Exercise objective: Your answer must be only the lines below from the one containing "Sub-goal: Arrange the" through the one containing "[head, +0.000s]", copied exactly, with the pictures left out.

Provided records:
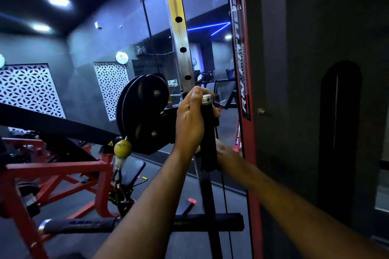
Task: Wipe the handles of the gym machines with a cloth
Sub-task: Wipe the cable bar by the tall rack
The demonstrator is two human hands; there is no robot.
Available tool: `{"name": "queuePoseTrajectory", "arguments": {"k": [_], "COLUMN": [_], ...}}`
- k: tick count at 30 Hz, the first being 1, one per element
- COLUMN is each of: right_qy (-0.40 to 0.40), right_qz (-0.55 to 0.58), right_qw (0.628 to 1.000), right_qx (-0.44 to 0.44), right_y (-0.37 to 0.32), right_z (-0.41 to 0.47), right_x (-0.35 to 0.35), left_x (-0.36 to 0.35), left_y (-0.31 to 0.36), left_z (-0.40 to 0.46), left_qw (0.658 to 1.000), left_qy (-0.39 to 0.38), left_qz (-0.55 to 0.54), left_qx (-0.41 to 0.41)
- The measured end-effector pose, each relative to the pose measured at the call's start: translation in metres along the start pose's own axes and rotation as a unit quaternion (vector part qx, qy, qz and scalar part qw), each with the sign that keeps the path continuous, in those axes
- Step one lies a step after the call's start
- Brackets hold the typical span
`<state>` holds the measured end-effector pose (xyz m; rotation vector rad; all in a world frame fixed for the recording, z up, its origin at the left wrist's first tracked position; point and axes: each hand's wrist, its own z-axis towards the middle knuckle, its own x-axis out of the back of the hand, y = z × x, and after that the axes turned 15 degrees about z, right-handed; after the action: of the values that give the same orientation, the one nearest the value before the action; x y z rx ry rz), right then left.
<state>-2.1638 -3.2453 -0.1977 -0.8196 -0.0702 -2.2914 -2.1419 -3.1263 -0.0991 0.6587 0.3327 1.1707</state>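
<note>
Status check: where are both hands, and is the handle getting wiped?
Left hand wrapped round the handle near its chrome cap. Right hand lower, behind the handle, grip unclear. Cloth not identifiable. Nothing blocking.

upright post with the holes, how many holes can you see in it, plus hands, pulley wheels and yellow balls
holes in the upright post: 4
hands, left hand and right hand: 2
pulley wheels: 2
yellow ball: 1
total: 9

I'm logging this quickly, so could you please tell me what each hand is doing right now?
Left hand: gripping the top of the black handle.
Right hand: mostly hidden behind the handle; cannot be told.
</note>
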Motion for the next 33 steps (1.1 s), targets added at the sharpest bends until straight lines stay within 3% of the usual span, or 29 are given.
{"name": "queuePoseTrajectory", "arguments": {"k": [1, 4, 8, 9, 14, 22, 25, 33], "right_qy": [0.048, 0.151, 0.245, 0.256, 0.333, 0.474, 0.498, 0.560], "right_qz": [-0.012, 0.131, 0.206, 0.247, 0.480, 0.575, 0.583, 0.607], "right_qw": [0.997, 0.955, 0.895, 0.867, 0.644, 0.439, 0.402, 0.379], "right_qx": [-0.055, -0.220, -0.312, -0.349, -0.494, -0.502, -0.500, -0.417], "right_y": [0.002, -0.003, -0.005, -0.006, -0.008, -0.036, -0.040, -0.069], "right_z": [-0.006, -0.016, -0.018, -0.021, -0.011, 0.019, 0.007, 0.033], "right_x": [-0.011, -0.038, -0.052, -0.051, -0.030, -0.038, -0.046, -0.060], "left_x": [0.001, 0.002, 0.006, 0.006, 0.007, 0.012, 0.013, 0.033], "left_y": [0.001, 0.002, 0.004, 0.005, 0.005, 0.001, 0.000, -0.007], "left_z": [0.000, 0.000, -0.001, -0.001, 0.000, 0.003, 0.003, 0.015], "left_qw": [1.000, 1.000, 1.000, 0.999, 0.999, 0.997, 0.996, 0.980], "left_qy": [-0.001, -0.010, -0.031, -0.034, -0.046, -0.081, -0.090, -0.196], "left_qz": [0.003, 0.002, 0.003, 0.001, 0.005, 0.002, -0.006, 0.010], "left_qx": [0.001, -0.001, 0.001, 0.003, 0.000, 0.011, 0.008, -0.016]}}
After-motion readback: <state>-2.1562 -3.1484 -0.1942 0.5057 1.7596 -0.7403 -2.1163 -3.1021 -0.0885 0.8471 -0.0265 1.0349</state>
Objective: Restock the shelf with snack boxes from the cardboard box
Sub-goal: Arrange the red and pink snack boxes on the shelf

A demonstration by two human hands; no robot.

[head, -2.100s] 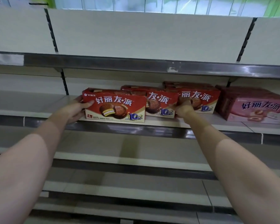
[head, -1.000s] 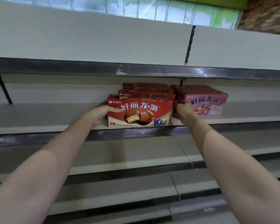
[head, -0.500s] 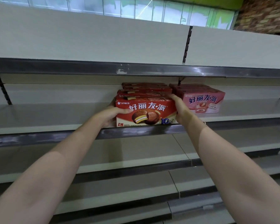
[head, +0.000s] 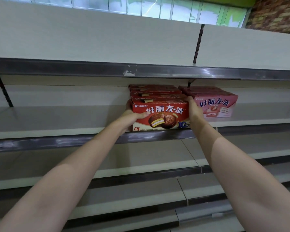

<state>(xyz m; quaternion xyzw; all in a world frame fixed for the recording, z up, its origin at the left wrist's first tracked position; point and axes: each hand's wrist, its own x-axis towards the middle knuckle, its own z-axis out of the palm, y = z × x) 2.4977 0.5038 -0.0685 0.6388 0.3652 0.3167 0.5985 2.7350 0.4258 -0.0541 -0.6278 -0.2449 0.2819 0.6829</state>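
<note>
A red snack box (head: 164,117) with chocolate pies printed on it stands at the front edge of the middle shelf (head: 57,121). My left hand (head: 132,117) grips its left end, thumb across the front. My right hand (head: 193,109) clasps its right end. Behind it, more red snack boxes (head: 155,92) line up in a row toward the back wall. Pink snack boxes (head: 216,104) stand just right of my right hand. The cardboard box is out of view.
An upper shelf (head: 141,71) with a metal lip overhangs the boxes. Lower shelves (head: 141,159) step out below my arms. The middle shelf stretches bare to the left and to the right of the pink boxes.
Three red boxes stood side by side; now they sit one behind another next to the pink boxes. My right hand moved onto the front box's right end, and both hands grip it.
</note>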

Answer to this exercise:
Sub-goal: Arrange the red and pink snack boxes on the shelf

A demonstration by two human hands; no robot.

[head, -2.100s] 
[head, -1.000s] 
[head, -0.500s] 
[head, +0.000s] 

What the exercise asked for is complete.